*** DATASET CONTENT ***

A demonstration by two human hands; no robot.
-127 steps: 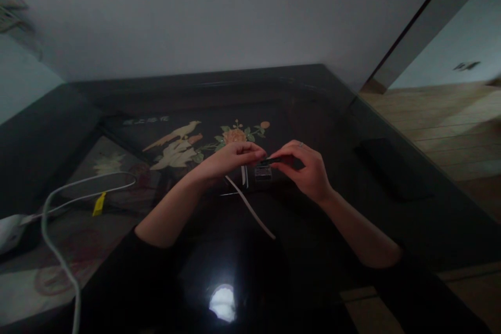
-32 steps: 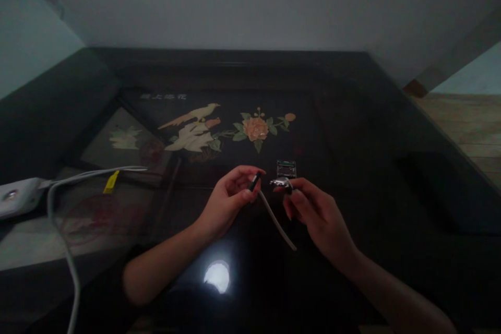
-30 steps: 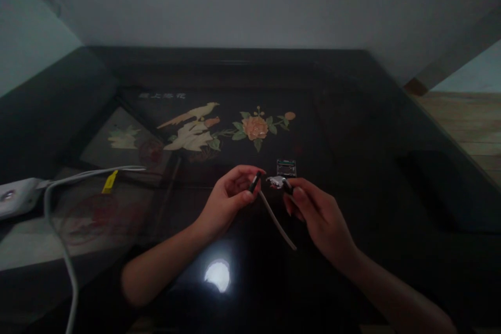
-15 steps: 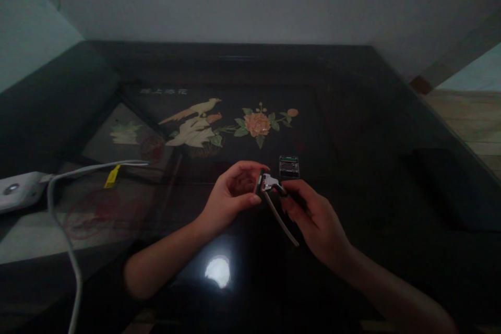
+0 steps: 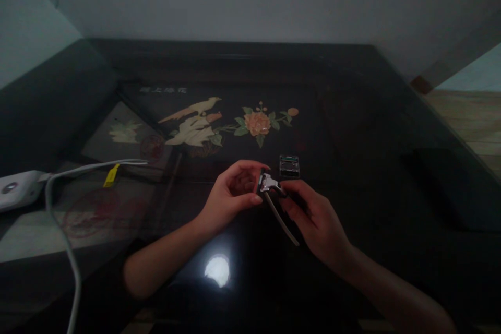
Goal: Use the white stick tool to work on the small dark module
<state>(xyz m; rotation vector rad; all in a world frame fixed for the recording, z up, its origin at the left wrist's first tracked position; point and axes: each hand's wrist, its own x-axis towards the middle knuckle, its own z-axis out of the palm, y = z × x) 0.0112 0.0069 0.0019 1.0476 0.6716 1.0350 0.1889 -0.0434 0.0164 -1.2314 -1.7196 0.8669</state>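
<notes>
My left hand [image 5: 230, 190] pinches a thin dark razor cartridge [image 5: 260, 180] between thumb and fingers. Against it sits the silver neck of a razor [image 5: 271, 183], whose dark handle runs into my right hand [image 5: 313, 216]; the fingers are closed round it and hide most of it. A slim pale strip [image 5: 282, 221] slants down from just below the razor; whether it is a part of it or a reflection, I cannot tell. Just beyond my right fingers lies a small clear case [image 5: 289, 166] with dark and green parts inside.
The dark glossy table [image 5: 352, 115] bears a bird and flower picture [image 5: 257, 123]. At left are a white device [image 5: 21, 190], a white cable [image 5: 64, 235] and a yellow tag [image 5: 111, 175]. A dark flat object [image 5: 454, 188] lies at right. A wall [image 5: 250, 0] borders the far edge.
The razor's silver neck has turned slightly in my right hand, still against the cartridge. My left hand keeps its pinch almost unmoved.
</notes>
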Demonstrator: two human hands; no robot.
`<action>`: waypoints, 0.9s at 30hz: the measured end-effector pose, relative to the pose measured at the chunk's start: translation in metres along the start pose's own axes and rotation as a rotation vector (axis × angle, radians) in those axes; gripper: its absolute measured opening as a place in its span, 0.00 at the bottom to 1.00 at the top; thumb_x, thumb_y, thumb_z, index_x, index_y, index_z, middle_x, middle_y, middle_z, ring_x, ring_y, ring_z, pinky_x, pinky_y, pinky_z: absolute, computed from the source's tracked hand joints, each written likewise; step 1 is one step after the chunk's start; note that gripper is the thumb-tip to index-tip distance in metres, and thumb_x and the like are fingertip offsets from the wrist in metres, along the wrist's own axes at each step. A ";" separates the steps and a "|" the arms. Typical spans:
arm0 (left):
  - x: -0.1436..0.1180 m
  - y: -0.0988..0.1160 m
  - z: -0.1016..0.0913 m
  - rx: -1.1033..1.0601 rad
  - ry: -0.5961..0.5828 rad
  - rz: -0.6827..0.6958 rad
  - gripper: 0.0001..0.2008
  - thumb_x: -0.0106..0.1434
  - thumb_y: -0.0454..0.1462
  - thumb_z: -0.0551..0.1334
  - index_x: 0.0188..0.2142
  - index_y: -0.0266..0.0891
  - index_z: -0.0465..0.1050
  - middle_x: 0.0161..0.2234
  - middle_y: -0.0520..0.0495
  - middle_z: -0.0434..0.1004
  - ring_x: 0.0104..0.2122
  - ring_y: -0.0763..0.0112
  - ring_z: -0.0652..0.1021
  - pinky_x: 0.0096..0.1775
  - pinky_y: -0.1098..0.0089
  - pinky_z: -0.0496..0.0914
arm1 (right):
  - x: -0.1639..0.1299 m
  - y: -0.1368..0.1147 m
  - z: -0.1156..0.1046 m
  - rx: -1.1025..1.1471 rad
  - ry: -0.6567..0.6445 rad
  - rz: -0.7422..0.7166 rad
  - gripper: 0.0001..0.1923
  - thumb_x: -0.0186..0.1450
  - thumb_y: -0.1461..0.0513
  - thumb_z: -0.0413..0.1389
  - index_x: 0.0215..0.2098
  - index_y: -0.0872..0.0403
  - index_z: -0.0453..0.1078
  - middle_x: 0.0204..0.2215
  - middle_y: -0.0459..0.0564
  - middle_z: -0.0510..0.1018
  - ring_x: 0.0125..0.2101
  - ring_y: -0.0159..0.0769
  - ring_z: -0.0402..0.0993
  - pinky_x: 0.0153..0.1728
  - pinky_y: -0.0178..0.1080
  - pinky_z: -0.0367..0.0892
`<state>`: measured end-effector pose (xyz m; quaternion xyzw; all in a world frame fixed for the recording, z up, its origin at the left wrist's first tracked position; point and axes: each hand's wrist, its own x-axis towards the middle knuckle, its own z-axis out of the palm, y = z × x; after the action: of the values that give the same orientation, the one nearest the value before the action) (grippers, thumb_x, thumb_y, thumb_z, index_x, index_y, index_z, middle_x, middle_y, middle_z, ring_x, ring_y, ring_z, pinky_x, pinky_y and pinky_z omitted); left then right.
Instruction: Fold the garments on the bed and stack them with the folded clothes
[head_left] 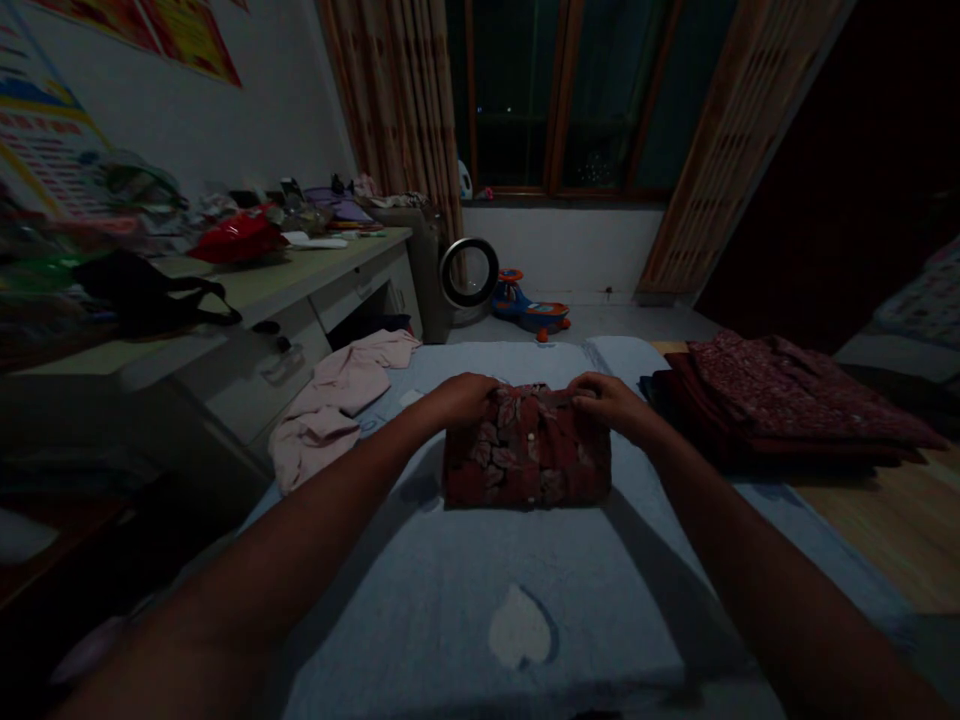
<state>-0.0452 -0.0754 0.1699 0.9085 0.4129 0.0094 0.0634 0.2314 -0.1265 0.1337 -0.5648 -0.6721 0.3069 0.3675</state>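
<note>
blue bedding [525, 560] fills the near and middle of the scene, spread flat, with a pale heart-shaped patch [519, 627] on its near part. left of it runs a long table [300, 275] crowded with a red bag [238, 237], a black bag [142, 290] and small clutter too dim to name. on the right, a stack of dark red folded clothes [780, 400] lies at the bedding's edge. a pink garment [337, 400] lies crumpled on the bedding's left side, part hanging off it. far off, by the window wall, stand a round fan [469, 272] and a blue toy car [529, 305].

at the middle of the bedding lies a folded red floral shirt [525, 455], buttons showing. the left hand [465, 398] rests on its far left corner, fingers curled down over the cloth. the right hand [611, 398] is at the far right corner, fingers bent and pinching the top edge.
</note>
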 end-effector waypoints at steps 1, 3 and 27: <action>0.012 -0.006 0.005 0.024 -0.002 -0.025 0.16 0.63 0.34 0.55 0.47 0.38 0.76 0.47 0.41 0.80 0.45 0.61 0.78 0.44 0.68 0.69 | 0.012 0.007 0.003 -0.006 0.026 0.024 0.13 0.55 0.57 0.57 0.37 0.56 0.73 0.33 0.47 0.77 0.33 0.36 0.71 0.33 0.35 0.65; 0.035 -0.016 0.015 0.057 -0.010 -0.078 0.15 0.63 0.35 0.56 0.46 0.38 0.76 0.46 0.41 0.80 0.45 0.62 0.78 0.43 0.69 0.69 | 0.033 0.023 0.010 -0.019 0.086 0.065 0.14 0.55 0.57 0.58 0.37 0.56 0.73 0.33 0.47 0.77 0.33 0.36 0.71 0.33 0.35 0.65; 0.038 0.007 0.160 -0.037 0.245 -0.118 0.30 0.67 0.51 0.54 0.67 0.49 0.56 0.71 0.46 0.47 0.68 0.41 0.49 0.60 0.30 0.43 | 0.032 0.066 0.113 -0.795 -0.037 -0.083 0.27 0.72 0.54 0.43 0.67 0.48 0.56 0.69 0.50 0.55 0.68 0.47 0.44 0.64 0.63 0.35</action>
<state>-0.0043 -0.0688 0.0110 0.8734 0.4699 0.1245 0.0298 0.1685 -0.0828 0.0229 -0.6297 -0.7673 0.0180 0.1202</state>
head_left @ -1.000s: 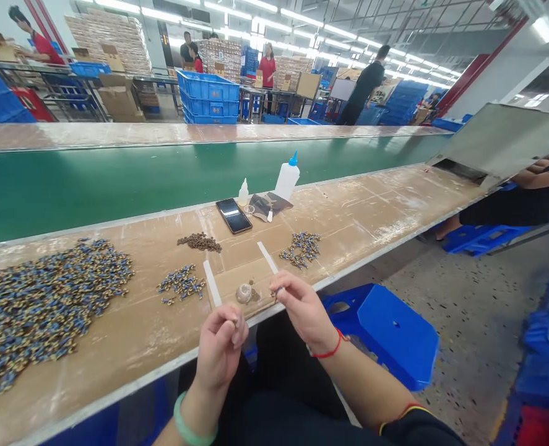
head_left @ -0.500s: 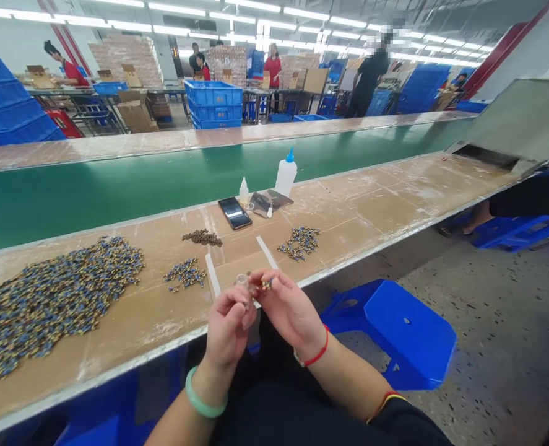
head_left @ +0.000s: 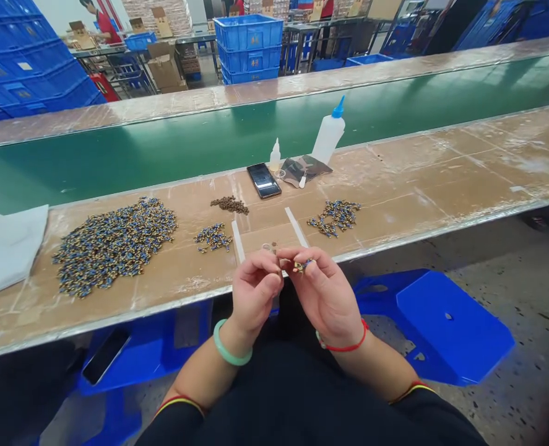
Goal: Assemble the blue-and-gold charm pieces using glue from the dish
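Note:
My right hand (head_left: 325, 288) is closed on a small blue-and-gold metal part (head_left: 301, 266), pinched between thumb and fingers. Beside it, my left hand (head_left: 257, 288) is closed with thumb and forefinger pinched together; whatever lies between those fingertips is too small to make out. The fingertips of both hands meet just above the table's near edge. Behind them a small clear ring-like piece (head_left: 267, 246) shows in part. White strips (head_left: 238, 240) flank this spot. Small piles of blue-and-gold parts lie on the left (head_left: 213, 237) and on the right (head_left: 334, 217).
A large heap of the same parts (head_left: 116, 244) covers the left table, beyond a small brown pile (head_left: 230, 204). At the back stand a phone (head_left: 263, 180), a dropper bottle (head_left: 275, 156) and a blue-capped bottle (head_left: 328, 137). Blue stools (head_left: 455, 322) flank me; a green belt (head_left: 163, 147) runs behind.
The view has tipped down and turned left, bringing a white sheet and a second phone on a stool into sight. My hands stay together, fingertips still pinched; the right keeps its part.

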### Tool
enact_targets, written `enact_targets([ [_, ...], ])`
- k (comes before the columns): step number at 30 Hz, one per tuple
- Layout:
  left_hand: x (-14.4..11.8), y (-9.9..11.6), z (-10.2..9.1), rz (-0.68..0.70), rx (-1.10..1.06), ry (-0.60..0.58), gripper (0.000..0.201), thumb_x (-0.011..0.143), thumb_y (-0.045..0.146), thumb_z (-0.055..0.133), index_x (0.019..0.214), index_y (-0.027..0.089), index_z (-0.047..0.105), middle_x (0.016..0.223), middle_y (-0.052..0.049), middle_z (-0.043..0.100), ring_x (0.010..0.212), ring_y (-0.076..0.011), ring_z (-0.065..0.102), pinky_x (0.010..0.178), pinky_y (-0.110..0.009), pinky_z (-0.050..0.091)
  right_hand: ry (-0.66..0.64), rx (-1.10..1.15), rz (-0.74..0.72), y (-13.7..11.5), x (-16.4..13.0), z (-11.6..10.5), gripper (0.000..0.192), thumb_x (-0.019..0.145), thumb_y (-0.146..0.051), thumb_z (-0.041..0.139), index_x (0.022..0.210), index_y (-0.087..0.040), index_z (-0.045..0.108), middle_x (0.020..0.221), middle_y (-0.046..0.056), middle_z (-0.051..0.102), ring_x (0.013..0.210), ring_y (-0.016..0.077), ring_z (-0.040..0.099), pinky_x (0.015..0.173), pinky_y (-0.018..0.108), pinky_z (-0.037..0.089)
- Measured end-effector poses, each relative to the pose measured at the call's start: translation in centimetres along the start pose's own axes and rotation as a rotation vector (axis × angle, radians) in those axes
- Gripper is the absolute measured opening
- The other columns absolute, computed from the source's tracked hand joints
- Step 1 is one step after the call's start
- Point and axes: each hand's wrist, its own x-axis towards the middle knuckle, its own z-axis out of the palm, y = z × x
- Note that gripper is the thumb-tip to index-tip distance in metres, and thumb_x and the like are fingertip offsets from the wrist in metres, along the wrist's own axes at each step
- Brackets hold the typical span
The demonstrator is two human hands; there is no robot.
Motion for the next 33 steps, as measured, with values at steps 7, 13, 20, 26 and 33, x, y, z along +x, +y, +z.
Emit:
enact_targets([
  [7,-0.9,0.3,-0.5,0.263,0.243,-0.022,0.021,0.09,0.042,0.081,0.089,0.022,0.074,0.086,-0.002,0.068,0.075,-0.0144,0.065,0.069,-0.028,0.054,-0.084,-0.032,0.059,-0.8,-1.0,0.9,0.02,0.085,-0.051,0.085,0.088,-0.032,0.081,0.102,0.003,0.084,0.101,0.0247,0.077,0.101,0.049,0.059],
  [13,-1.4,1.2,-0.7,0.332,0.265,-0.049,0.012,0.094,0.038,0.077,0.098,0.027,0.075,0.092,-0.001,0.072,0.08,-0.0139,0.069,0.073,-0.027,0.057,-0.132,-0.064,-0.034,-1.1,-1.5,1.9,0.012,0.088,-0.047,0.084,0.091,-0.036,0.083,0.1,0.0,0.084,0.114,0.0242,0.076,0.108,0.049,0.058],
  [20,-1.3,2.2,-0.3,0.314,0.354,0.013,0.027,0.091,0.048,0.079,0.081,0.024,0.071,0.078,0.001,0.064,0.072,-0.0131,0.065,0.072,-0.028,0.058,-0.113,-0.125,-0.083,-0.9,-2.0,2.5,0.013,0.09,-0.048,0.082,0.092,-0.035,0.083,0.095,0.002,0.083,0.114,0.0268,0.075,0.107,0.054,0.059],
  [26,-1.5,2.3,-0.3,0.27,0.304,-0.01,0.022,0.091,0.045,0.08,0.085,0.026,0.073,0.08,0.002,0.065,0.074,-0.0128,0.065,0.077,-0.029,0.058,-0.126,-0.154,-0.127,-0.8,-2.1,2.3,0.01,0.093,-0.046,0.08,0.095,-0.036,0.083,0.099,0.001,0.084,0.117,0.0255,0.074,0.108,0.053,0.059],
  [33,-3.0,1.6,-0.1,0.334,0.397,0.08,0.009,0.098,0.037,0.073,0.101,0.029,0.077,0.09,0.0,0.069,0.076,-0.0129,0.067,0.07,-0.026,0.056,-0.044,-0.221,-0.291,0.0,-2.7,2.7,0.009,0.097,-0.039,0.075,0.103,-0.037,0.082,0.107,0.001,0.083,0.107,0.0216,0.076,0.099,0.044,0.062],
])
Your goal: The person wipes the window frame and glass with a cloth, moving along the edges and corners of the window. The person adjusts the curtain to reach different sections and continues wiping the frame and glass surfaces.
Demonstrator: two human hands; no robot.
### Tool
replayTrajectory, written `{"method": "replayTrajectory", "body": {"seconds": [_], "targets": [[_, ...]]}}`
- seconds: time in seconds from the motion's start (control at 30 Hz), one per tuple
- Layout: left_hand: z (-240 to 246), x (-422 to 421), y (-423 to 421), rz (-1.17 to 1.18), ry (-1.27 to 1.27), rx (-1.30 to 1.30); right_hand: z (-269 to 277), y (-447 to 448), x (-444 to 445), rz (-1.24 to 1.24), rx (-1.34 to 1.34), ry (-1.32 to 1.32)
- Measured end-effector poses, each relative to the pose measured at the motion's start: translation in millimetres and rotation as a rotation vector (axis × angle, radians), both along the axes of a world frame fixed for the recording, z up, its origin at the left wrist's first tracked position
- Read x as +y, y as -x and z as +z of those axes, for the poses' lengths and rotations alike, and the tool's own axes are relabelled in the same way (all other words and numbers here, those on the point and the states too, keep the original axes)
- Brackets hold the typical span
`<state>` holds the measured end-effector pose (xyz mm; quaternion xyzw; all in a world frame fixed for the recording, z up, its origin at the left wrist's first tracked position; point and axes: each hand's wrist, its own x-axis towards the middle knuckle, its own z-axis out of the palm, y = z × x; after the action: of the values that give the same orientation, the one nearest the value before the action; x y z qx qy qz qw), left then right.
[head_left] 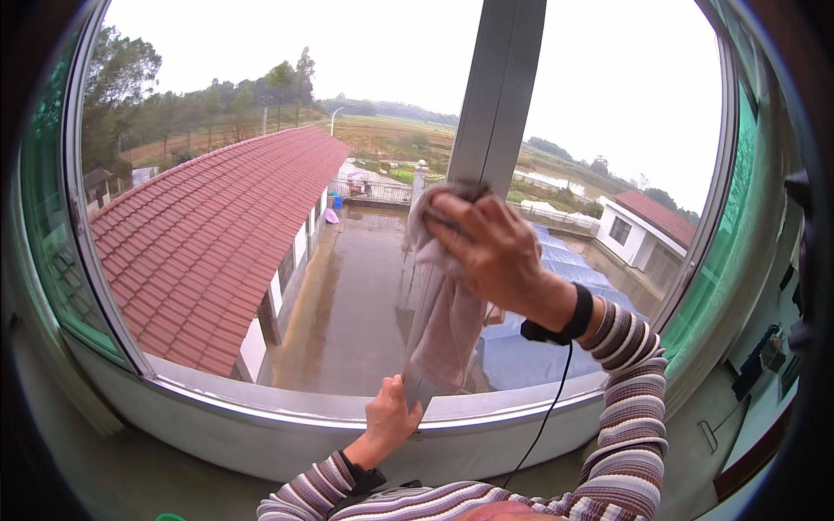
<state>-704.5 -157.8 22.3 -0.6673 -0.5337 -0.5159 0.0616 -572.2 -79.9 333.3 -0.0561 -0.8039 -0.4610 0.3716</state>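
Note:
My right hand [505,257] is bunched around a pale pinkish-grey cloth [449,332] with a darker patch at its top. It presses the cloth against the grey metal mullion [502,91] in the middle of the window, and the loose end hangs down along the post. Low on that same post, just above the sill [260,397], my left hand [391,413] grips the frame, thumb on the right side. A dark strap with a small device [554,325] is on my right wrist, and a black cable [544,417] runs down from it.
Green-tinted sliding panes [45,260] stand at the left, with more green glass [720,260] and a curtain [762,215] at the right. Outside lie a red tiled roof [221,241], a wet courtyard [352,293] and blue sheeting [528,352]. A long-handled tool [709,436] is at lower right.

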Motion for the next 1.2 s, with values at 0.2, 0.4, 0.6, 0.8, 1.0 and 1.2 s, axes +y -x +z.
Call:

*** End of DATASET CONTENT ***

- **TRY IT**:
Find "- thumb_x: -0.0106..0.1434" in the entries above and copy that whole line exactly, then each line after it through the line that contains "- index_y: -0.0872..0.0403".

- **EXPECTED ANSWER**:
  - thumb_x: -0.0106..0.1434
  - thumb_y: -0.0454..0.1462
  - thumb_z: -0.0551..0.1334
  - index_x: 0.0188..0.2142
  - index_y: -0.0266..0.0891
  - index_z: -0.0465..0.1050
  - middle_x: 0.0161..0.2234
  - middle_y: -0.0520..0.0495
  - middle_z: -0.0434..0.1004
  - ring_x: 0.0104..0.2122
  - ring_y: -0.0763..0.0112
  - ring_z: -0.0652..0.1021
  - pinky_x: 0.0096..0.1775
  - pinky_y: -0.1098..0.0089
  - pinky_z: -0.0496..0.0914
arm1 (right):
  - x: -0.1639..0.1299 m
  - y: -0.1368..0.1147 m
  - z: -0.1156..0.1046 m
  - rx: -1.1025..1.1471 rad
  - ry: -0.6567..0.6445 rad
  - rz: -0.7422..0.7166 rad
  - gripper: 0.0001..0.1923
  - thumb_x: -0.0186..0.1450
  - thumb_y: -0.1461..0.0513
  - thumb_z: -0.0413..0.1389
  - index_x: 0.0215..0.2098
  - index_y: -0.0872..0.0403

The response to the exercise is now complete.